Goal of the exercise: Retype the following records exactly and exclude the pictures.

Records from a dataset:
_ _ _ _ _ _ _
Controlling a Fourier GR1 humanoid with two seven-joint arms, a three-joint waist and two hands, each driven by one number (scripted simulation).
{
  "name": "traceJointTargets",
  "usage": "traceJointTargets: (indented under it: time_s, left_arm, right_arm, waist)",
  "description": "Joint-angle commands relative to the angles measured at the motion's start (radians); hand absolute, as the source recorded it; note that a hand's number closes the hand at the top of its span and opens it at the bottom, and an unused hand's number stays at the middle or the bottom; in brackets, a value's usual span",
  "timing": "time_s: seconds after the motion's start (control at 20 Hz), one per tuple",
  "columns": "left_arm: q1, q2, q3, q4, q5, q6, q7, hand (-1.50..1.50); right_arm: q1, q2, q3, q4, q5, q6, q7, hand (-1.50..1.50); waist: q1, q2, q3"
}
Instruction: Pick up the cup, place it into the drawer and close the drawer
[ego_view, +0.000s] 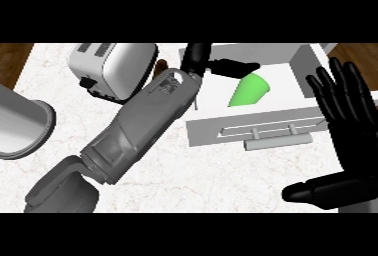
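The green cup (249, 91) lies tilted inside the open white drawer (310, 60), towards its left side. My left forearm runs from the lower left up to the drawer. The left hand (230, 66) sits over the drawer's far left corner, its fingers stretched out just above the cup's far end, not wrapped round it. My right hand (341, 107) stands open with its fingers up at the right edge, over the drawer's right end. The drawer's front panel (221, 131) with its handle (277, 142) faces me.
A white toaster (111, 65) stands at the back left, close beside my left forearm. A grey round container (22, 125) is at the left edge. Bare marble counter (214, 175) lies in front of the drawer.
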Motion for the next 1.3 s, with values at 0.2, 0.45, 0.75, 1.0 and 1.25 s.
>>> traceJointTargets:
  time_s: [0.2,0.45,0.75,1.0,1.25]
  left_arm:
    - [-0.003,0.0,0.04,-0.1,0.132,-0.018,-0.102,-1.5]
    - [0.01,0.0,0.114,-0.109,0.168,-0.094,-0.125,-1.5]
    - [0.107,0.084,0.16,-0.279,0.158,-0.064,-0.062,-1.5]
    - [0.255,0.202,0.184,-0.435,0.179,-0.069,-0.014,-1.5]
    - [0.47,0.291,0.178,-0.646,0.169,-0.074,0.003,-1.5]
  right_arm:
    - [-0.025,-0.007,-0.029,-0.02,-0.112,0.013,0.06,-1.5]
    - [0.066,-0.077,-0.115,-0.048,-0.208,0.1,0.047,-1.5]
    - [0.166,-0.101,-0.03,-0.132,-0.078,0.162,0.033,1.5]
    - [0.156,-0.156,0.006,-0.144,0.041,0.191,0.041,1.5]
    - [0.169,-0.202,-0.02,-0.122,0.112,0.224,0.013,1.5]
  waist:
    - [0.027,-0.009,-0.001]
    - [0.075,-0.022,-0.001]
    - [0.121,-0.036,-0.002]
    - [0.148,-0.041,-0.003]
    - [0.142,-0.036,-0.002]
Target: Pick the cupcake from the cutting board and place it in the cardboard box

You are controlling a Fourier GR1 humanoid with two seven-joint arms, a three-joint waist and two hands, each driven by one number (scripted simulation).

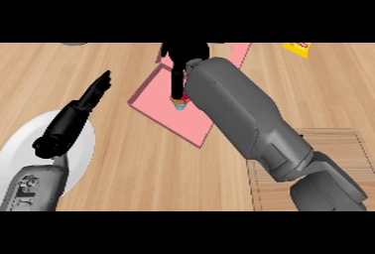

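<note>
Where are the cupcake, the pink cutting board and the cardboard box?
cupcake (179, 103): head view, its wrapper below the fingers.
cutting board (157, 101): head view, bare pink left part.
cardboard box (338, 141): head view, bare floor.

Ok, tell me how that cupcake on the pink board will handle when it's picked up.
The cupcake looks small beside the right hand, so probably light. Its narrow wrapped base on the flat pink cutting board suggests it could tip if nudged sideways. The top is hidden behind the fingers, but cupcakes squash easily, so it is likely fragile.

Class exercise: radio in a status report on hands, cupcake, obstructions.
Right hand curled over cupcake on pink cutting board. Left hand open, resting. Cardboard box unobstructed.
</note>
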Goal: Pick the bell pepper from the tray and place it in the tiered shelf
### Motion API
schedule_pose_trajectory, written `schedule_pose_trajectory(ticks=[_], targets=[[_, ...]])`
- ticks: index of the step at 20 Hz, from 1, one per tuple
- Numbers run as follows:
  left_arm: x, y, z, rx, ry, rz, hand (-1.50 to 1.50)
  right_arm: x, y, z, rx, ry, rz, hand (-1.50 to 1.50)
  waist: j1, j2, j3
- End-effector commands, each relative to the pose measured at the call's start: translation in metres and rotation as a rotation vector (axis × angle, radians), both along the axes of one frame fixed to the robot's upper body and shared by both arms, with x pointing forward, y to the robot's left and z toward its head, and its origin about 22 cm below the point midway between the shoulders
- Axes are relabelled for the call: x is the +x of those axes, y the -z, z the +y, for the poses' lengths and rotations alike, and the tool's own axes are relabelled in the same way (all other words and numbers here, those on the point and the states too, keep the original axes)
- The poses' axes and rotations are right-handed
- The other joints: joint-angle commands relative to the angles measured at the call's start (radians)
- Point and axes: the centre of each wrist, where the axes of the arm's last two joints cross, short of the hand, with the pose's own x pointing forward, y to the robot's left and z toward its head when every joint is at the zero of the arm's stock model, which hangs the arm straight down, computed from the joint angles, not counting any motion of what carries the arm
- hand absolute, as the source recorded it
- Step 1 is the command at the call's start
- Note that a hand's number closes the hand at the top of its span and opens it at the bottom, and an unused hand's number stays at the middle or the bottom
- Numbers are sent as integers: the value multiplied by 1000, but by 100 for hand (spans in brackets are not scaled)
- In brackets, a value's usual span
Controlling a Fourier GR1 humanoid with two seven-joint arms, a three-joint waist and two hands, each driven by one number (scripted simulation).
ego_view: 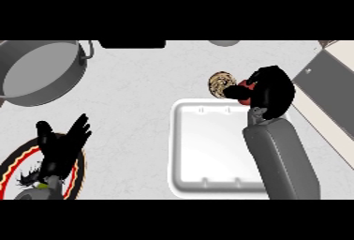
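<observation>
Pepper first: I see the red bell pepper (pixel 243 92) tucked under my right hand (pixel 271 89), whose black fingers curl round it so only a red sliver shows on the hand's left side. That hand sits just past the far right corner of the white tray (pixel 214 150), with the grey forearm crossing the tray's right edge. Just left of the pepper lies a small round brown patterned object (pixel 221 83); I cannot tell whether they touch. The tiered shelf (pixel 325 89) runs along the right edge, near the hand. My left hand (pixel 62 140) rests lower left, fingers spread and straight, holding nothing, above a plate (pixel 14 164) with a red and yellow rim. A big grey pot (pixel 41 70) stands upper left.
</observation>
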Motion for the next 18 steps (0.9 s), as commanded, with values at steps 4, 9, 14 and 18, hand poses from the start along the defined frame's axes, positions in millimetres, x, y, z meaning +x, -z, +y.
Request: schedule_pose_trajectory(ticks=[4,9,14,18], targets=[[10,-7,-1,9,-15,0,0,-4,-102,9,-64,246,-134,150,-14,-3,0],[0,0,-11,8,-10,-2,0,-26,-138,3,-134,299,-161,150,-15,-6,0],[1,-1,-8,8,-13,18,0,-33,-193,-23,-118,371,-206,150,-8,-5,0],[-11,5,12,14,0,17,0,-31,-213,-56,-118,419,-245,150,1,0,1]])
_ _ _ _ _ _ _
Solution to this problem:
Controlling a Fourier GR1 humanoid with two seven-joint arms, a three-joint waist and two hands, each driven by one number (scripted simulation).
{
  "name": "traceJointTargets",
  "usage": "traceJointTargets: (indented under it: time_s, left_arm, right_arm, waist)",
  "description": "Joint-angle commands relative to the angles measured at the motion's start (radians); hand absolute, as the source recorded it; note that a hand's number closes the hand at the top of its span and opens it at the bottom, and an unused hand's number stays at the middle or the bottom; in brackets, a value's usual span",
  "timing": "time_s: seconds after the motion's start (control at 20 Hz), one per tuple",
  "columns": "left_arm: q1, q2, q3, q4, q5, q6, q7, hand (-1.50..1.50); right_arm: q1, q2, q3, q4, q5, q6, q7, hand (-1.50..1.50); waist: q1, q2, q3"
}
Instruction: Pick up the cup, place it into the drawer and close the drawer
[ego_view, +0.000s] 
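The green cup (249, 91) lies tilted inside the open white drawer (310, 60), towards its left side. My left forearm runs from the lower left up to the drawer. The left hand (230, 66) sits over the drawer's far left corner, its fingers stretched out just above the cup's far end, not wrapped round it. My right hand (341, 107) stands open with its fingers up at the right edge, over the drawer's right end. The drawer's front panel (221, 131) with its handle (277, 142) faces me.
A white toaster (111, 65) stands at the back left, close beside my left forearm. A grey round container (22, 125) is at the left edge. Bare marble counter (214, 175) lies in front of the drawer.
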Motion for the next 1.3 s, with values at 0.2, 0.45, 0.75, 1.0 and 1.25 s.
>>> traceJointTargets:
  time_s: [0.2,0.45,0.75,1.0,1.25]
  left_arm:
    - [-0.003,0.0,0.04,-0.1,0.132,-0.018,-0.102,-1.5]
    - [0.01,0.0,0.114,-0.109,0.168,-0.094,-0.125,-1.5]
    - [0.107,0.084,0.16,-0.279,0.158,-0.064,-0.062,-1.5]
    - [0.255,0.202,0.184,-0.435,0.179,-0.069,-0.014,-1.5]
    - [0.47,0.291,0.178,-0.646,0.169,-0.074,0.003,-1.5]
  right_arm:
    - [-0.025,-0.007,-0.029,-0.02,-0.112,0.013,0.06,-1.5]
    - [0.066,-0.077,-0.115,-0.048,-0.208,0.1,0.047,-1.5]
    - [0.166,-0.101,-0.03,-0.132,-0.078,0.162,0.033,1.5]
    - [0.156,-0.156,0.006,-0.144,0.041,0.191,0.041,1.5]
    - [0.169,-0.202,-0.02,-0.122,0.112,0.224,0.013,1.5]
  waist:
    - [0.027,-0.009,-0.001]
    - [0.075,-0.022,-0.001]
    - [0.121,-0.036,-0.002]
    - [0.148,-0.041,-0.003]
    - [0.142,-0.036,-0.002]
Target: Pick the cupcake from the cutting board and place it in the cardboard box

You are controlling a Fourier GR1 humanoid with two seven-joint arms, a three-joint waist and two hands, each driven by one number (scripted simulation).


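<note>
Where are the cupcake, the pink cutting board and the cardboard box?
cupcake (179, 103): head view, its wrapper below the fingers.
cutting board (157, 101): head view, bare pink left part.
cardboard box (338, 141): head view, bare floor.

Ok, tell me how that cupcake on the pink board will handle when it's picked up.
The cupcake looks small beside the right hand, so probably light. Its narrow wrapped base on the flat pink cutting board suggests it could tip if nudged sideways. The top is hidden behind the fingers, but cupcakes squash easily, so it is likely fragile.

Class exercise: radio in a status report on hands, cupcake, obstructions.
Right hand curled over cupcake on pink cutting board. Left hand open, resting. Cardboard box unobstructed.
</note>
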Goal: Pick the bell pepper from the tray and place it in the tiered shelf
### Motion API
schedule_pose_trajectory, written `schedule_pose_trajectory(ticks=[_], targets=[[_, ...]])`
- ticks: index of the step at 20 Hz, from 1, one per tuple
- Numbers run as follows:
  left_arm: x, y, z, rx, ry, rz, hand (-1.50 to 1.50)
  right_arm: x, y, z, rx, ry, rz, hand (-1.50 to 1.50)
  waist: j1, j2, j3
- End-effector commands, each relative to the pose measured at the call's start: translation in metres and rotation as a rotation vector (axis × angle, radians), both along the axes of one frame fixed to the robot's upper body and shared by both arms, with x pointing forward, y to the robot's left and z toward its head, and its origin about 22 cm below the point midway between the shoulders
- Axes are relabelled for the call: x is the +x of those axes, y the -z, z the +y, for the poses' lengths and rotations alike, and the tool's own axes are relabelled in the same way (all other words and numbers here, those on the point and the states too, keep the original axes)
- The poses' axes and rotations are right-handed
- The other joints: joint-angle commands relative to the angles measured at the call's start (radians)
- Point and axes: the centre of each wrist, where the axes of the arm's last two joints cross, short of the hand, with the pose's own x pointing forward, y to the robot's left and z toward its head when every joint is at the zero of the arm's stock model, which hangs the arm straight down, computed from the joint angles, not counting any motion of what carries the arm
- hand absolute, as the source recorded it
- Step 1 is the command at the call's start
- Note that a hand's number closes the hand at the top of its span and opens it at the bottom, and an unused hand's number stays at the middle or the bottom
- Numbers are sent as integers: the value multiplied by 1000, but by 100 for hand (spans in brackets are not scaled)
- In brackets, a value's usual span
Controlling a Fourier GR1 humanoid with two seven-joint arms, a three-joint waist and two hands, each driven by one number (scripted simulation).
ego_view: 
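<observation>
Pepper first: I see the red bell pepper (pixel 243 92) tucked under my right hand (pixel 271 89), whose black fingers curl round it so only a red sliver shows on the hand's left side. That hand sits just past the far right corner of the white tray (pixel 214 150), with the grey forearm crossing the tray's right edge. Just left of the pepper lies a small round brown patterned object (pixel 221 83); I cannot tell whether they touch. The tiered shelf (pixel 325 89) runs along the right edge, near the hand. My left hand (pixel 62 140) rests lower left, fingers spread and straight, holding nothing, above a plate (pixel 14 164) with a red and yellow rim. A big grey pot (pixel 41 70) stands upper left.
</observation>
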Motion for the next 18 steps (0.9 s), as commanded, with values at steps 4, 9, 14 and 18, hand poses from the start along the defined frame's axes, positions in millimetres, x, y, z meaning +x, -z, +y.
Request: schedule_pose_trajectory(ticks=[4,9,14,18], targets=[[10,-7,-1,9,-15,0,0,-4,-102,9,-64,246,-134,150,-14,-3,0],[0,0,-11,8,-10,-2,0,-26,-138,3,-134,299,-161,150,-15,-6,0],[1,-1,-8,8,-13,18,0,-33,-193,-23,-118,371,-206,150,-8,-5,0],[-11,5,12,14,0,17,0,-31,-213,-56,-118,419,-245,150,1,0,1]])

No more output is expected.